IN3’s Urban Transformation and Global Change Laboratory (TURBA Lab) is pleased to invite you to the seminar Enjoying Climate Change: Jouissance as a Political Facton, given by Dr. Erik Swyngedouw, professor of Human Geography at the University of Manchester.

This seminar is part of the Urban Transformation and Global Change Seminar Series.

Venue

Can Jaumandreu
Perú Street, 52
08018 Barcelona
Espanya

When

14/06/2022 11.30h

Organized by

Universitat Oberta de Catalunya, IN3's Urban Transformation and Global Change Laboratory (TURBA Lab)

Program

Abstract

In this seminar, Dr. Swyngedouw explores this dissonance between knowing and acting that produces the current climate deadlock by focusing on ‘enjoyment’ as a political factor.
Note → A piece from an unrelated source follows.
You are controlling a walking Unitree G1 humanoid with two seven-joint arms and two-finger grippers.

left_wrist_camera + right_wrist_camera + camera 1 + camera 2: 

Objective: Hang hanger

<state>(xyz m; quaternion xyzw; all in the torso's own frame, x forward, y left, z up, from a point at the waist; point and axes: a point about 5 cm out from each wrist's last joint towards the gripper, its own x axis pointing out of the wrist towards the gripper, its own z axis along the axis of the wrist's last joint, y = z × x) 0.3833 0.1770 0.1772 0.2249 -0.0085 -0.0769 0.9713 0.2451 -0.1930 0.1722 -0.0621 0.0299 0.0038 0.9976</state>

Considering the enjoyment that infuses the climate change consensus and climate activism stands as an avatar for the wider impasse that characterizes most attempts to inflect the trajectory of the future away from ‘accumulation for accumulation sakes’ and its associated socio-ecological catastrophe. Considering enjoyment as a political factor might open avenues for re-framing the impasse of the present socio-ecological condition. He engages the Lacanian notion of enjoyment (jouissance). Its overall argument is that climate, and its change, is not only a threat to the world, but also something that is enjoyed in one way or the other. He differentiates between two dominant strands of enjoying climate change: First, a passionate engagement in destroying Nature based on an imperative to enjoy fossil fuels and what this metonymically stand for, and second, an equally passionate commitment to saving Nature based on an imaginary enjoyment that stems from renunciation and sacrifice. The seminar proceeds by arguing for the need to traverse the fantasies that sustain the very deadlock of the current situation, a process that requires re-scripting the process of political subjectivation and our libidinal attachments to the enjoyment of climate and its change.

Dr. Erik Swyngedouw

Professor of human geography at the University of Manchester. Swyngedouw has committed his studies to political-economic analysis of contemporary capitalism, producing several major works on economic globalization, regional development, finance, and urbanization. His interests have also included political-ecological themes, and the transformation of nature, urban governance, politics of scale, notably water issues, in Ecuador, Spain, the UK, and elsewhere in Europe. His recent work focuses on the democratic politics and the strategies and tactics of new political movements, and the political ecology of desalination. He has published over 100 academic papers in leading academic journals in geography and cognate disciplines, and in scholarly books.